B. Saturated fats are the main culprit causing cardiovascular disease and mortality.
C. Reducing consumption of saturated fats often contributes to lower cardiovascular risk.
D. Patients should be advised to avoid ultraprocessed foods high in saturated fat.
Answer: D. Patients should be advised to avoid ultraprocessed foods high in saturated fat.
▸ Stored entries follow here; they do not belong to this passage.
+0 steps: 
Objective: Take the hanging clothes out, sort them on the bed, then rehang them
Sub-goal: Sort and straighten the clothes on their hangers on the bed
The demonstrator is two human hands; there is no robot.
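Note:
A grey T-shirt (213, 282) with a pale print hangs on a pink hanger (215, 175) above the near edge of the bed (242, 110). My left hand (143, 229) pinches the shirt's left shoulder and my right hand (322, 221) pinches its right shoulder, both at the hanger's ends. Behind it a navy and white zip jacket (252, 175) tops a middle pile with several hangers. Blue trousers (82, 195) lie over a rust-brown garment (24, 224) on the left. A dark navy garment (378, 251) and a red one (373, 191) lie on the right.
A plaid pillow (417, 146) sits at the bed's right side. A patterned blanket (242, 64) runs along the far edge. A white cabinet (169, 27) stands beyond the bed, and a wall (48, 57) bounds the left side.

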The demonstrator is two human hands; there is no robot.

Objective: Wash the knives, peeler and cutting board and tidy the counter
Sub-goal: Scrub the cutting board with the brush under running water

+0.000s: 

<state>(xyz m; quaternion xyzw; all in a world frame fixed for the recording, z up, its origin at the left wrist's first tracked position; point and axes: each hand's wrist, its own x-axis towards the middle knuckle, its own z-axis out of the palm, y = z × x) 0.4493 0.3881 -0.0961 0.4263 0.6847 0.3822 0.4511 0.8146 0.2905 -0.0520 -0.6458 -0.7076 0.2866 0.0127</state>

Although dietary guidelines recommend replacing saturated fats with unsaturated fats to decrease cardiovascular risk, research does not always back this up. A 2012 Cochrane Review found that decreasing saturated fat or substituting other fats for saturated fat had no effect on cardiovascular or all-cause mortality.4 Saturated fats in ultraprocessed foods (such as lunch meats) have been linked to increased cardiovascular mortality.5 On the other hand, whole foods high in saturated fats (such as dairy) have been linked to lower incidence of cardiovascular disease.6
4. Functional fibers are:
A. Created in laboratories and added to ultraprocessed foods to increase their fiber content
B. Naturally occurring components of whole foods
C. An important part of the diet that can improve constipation and the risk of cardiovascular disease, diabetes, and GI and breast cancers.
D. B and C
Answer: A. Created in laboratories and added to ultraprocessed foods to increase their fiber content
The FDA definition of a “good” fiber source is any food that contains 2.5 g of fiber, regardless of whether that fiber comes from natural sources or is added artificially (eg, functional fibers). Functional fibers are produced in laboratories and are often added to processed foods to boost their “health” rating. However, evidence is lacking to support this claim. Moreover, eating functional fibers has been linked to GI distress and nutrient malabsorption. Conversely, consumption of naturally occurring fibers (fruits, vegetables, nuts, grains, seeds) has been linked to decreased risk of cardiovascular disease, diabetes, constipation, and GI and breast cancers.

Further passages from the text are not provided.